Pouca idade e muita periculosidade
   Flávio  Saraiva  │     14 de junho de 2016   │     17:46  │  0

images-15Em 02/06, o menino de 10 anos Ítalo Ferreira de Jesus Siqueira, acompanhado de um amigo menor de 11 anos, teria planejado entrar em um dos apartamentos de um condomínio em bairro nobre de São Paulo/SP, matar o residente e ali passar a noite, mas, ao encontrar um veículo na garagem com as chaves na ignição resolveu furtá-lo e sair do prédio. Na saída, sua forma de conduzir o veículo chamou a atenção de policiais que iniciaram a perseguição e anunciaram a abordagem, sendo surpreendidos com tiros vindos do carro que logo depois bateu na traseira de um caminhão. Os policiais se aproximaram do carro suspeito que tinha os vidros escurecidos por insufilm e ocorreu o disparo que atingiu a cabeça do condutor – o menino Ítalo, que morrera no local.

Ítalo, que antes perambulava pelas ruas e com várias passagens por delegacias e abrigos pela prática de furtos, só chamava a atenção de suas vítimas e dos agentes públicos; agora é destinatário de preocupações de entidades e pessoas que costumam chegar atrasadas para cuidar da prevenção das tragédias anunciadas. A preocupação maior é apontar um culpado e expô-lo à execração, de preferência agente da segurança pública ou privada.

Na mão de Ítalo foram encontrados resíduos de pólvora indicando que teria feito disparos com arma de fogo, provavelmente, a mesma encontrada no interior do veículo furtado.

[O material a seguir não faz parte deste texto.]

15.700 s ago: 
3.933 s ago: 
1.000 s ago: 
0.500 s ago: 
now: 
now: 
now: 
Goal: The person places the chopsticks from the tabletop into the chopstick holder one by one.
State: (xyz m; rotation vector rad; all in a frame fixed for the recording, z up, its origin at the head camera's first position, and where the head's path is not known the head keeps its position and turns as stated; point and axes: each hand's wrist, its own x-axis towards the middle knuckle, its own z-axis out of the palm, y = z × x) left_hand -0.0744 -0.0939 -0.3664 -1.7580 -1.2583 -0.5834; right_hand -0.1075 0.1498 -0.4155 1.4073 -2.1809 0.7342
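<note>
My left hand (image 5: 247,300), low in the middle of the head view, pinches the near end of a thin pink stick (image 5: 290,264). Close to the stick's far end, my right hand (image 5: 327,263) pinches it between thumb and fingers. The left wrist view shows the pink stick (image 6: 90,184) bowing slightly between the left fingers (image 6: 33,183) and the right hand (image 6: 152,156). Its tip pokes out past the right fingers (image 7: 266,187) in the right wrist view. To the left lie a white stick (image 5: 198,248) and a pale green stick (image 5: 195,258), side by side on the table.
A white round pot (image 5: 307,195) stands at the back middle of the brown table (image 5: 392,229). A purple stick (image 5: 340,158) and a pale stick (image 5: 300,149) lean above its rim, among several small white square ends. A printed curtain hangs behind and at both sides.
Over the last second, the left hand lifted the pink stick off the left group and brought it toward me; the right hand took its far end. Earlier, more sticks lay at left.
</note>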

A evidência frustrou os acusadores que logo se preocuparam em desvalorizá-la; seria melhor que as mãos do menino estivessem limpas, condição que abriria as portas da cadeia para os policiais.

O menino de 11 anos que estava com Ítalo no carro furtado saiu da delegacia de polícia tentando acompanhar os passos apressados da mãe que lhe dava as costas; não vi e nem soube que alguém mais o teria acompanhado ou se preocupado com a proteção e o futuro dele. Está vivo.

Esses meninos que furtam, roubam, estupram e matam recebem atenção quando são vitimados, não há repercussão das rebeliões e fugas constantes nas unidades de internação que deixam rastros de destruição e agentes públicos feridos. Acompanhando os métodos de seus mentores maiores, os menores têm sido resgatados das unidades de internação por grupos formados por adolescentes portando armas longas e farta munição.

Notícias de estupros coletivos com a participação de adolescentes vem se multiplicando pelo país, números que assustam, pois sabe-se que um percentual muito pequeno chega ao conhecimento da polícia. Grupos criminosos organizados investem nessa mão de obra barata, disponível e inimputável, recrutando diretamente nas camadas sociais menos favorecidas, ofertando o glamour da vida bandida com armas de fogo, dinheiro fácil, drogas e sexo.

Infelizmente, constata-se que os meninos e meninas de pouca idade avançam no banditismo com mais periculosidade, enquanto a discussão sobre redução da maioridade penal ou mesmo mudanças no Estatuto da Criança e do Adolescente (ECA) parece não merecer prioridade.